Problem requirements. Below is a listing. Quote from it, exactly, the lines from the one containing "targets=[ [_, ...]" down to the one containing "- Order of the", both ends included, and nothing else.

Collected data.
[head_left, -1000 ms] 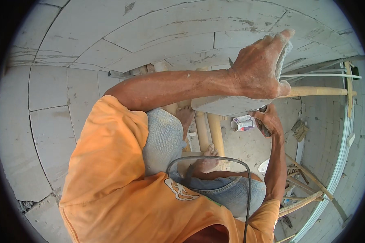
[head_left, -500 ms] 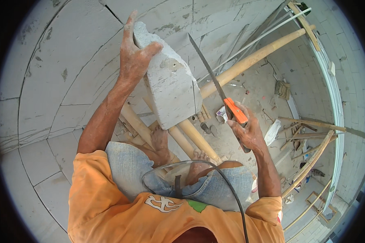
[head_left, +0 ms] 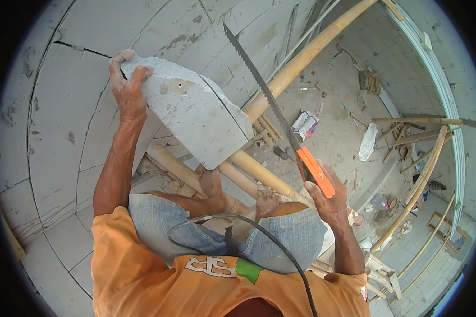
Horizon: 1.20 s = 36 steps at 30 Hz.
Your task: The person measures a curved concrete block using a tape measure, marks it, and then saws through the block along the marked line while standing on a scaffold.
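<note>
Where the left hand (head_left: 127,87) was clamped: on the rough upper-left end of a pale block (head_left: 195,113), which was left of the frame's centre.
Right hand (head_left: 329,198): wrapped round the orange handle (head_left: 316,171) of a handsaw (head_left: 272,102), right of centre.
Blade (head_left: 254,71): slanted up toward the top centre, apart from the block.
Block face: marked by a dark straight line (head_left: 226,107) toward its right end.
Below the block: bamboo poles (head_left: 259,171) ran diagonally mid-frame beside bare feet (head_left: 268,202).
</note>
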### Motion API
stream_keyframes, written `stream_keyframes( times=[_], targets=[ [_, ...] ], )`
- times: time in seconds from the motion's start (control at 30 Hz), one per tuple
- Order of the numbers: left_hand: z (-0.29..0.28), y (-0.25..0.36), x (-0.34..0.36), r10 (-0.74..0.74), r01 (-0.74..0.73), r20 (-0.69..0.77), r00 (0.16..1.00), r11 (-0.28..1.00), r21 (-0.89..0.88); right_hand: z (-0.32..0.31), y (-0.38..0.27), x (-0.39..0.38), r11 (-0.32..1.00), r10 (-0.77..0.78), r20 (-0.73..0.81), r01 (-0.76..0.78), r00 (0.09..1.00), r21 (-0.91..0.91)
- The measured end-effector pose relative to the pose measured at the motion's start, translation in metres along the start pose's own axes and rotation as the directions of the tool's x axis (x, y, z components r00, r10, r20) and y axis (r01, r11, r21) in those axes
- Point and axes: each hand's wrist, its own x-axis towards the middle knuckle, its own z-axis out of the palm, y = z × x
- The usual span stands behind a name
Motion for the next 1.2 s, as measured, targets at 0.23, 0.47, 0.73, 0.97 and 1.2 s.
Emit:
stream_keyframes(
  times=[0.23, 0.47, 0.73, 0.97, 1.2],
  targets=[
    [-0.007, 0.01, -0.017, 0.059, -0.061, 0.016, 0.998, 0.988, 0.144, -0.047, 0.023, -0.038, 0.991, -0.123, 0.159, 0.13, 0.98, -0.039],
    [-0.005, 0.018, -0.033, 0.107, -0.107, 0.016, 0.994, 0.945, 0.309, -0.043, 0.029, -0.044, 0.891, -0.39, 0.19, 0.421, 0.901, -0.172],
    [-0.026, 0.002, -0.023, -0.02, 0.024, -0.035, 0.999, 0.992, 0.124, -0.05, 0.025, -0.046, 0.962, -0.264, 0.203, 0.272, 0.943, -0.011],
    [-0.022, -0.006, -0.016, 0.023, -0.023, -0.004, 1.0, 0.999, 0.033, -0.049, 0.013, -0.043, 0.975, -0.182, 0.265, 0.209, 0.947, -0.078],
    [-0.012, -0.003, -0.012, -0.013, 0.013, -0.005, 1.0, 1.0, -0.003, -0.043, 0.006, -0.037, 0.978, -0.199, 0.254, 0.21, 0.946, -0.014]
  ],
)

Output below.
stream_keyframes, written `stream_keyframes( times=[_], targets=[ [_, ...] ], )`
- times: time in seconds from the motion's start (control at 30 Hz), one per tuple
- Order of the numbers: left_hand: z (-0.29..0.28), y (-0.25..0.36), x (-0.34..0.36), r10 (-0.74..0.74), r01 (-0.74..0.73), r20 (-0.69..0.77), r00 (0.16..1.00), r11 (-0.28..1.00), r21 (-0.89..0.88); right_hand: z (-0.32..0.31), y (-0.38..0.27), x (-0.39..0.38), r11 (-0.32..1.00), r10 (-0.77..0.78), r20 (-0.73..0.81), r01 (-0.76..0.78), r00 (0.09..1.00), r21 (-0.91..0.91)

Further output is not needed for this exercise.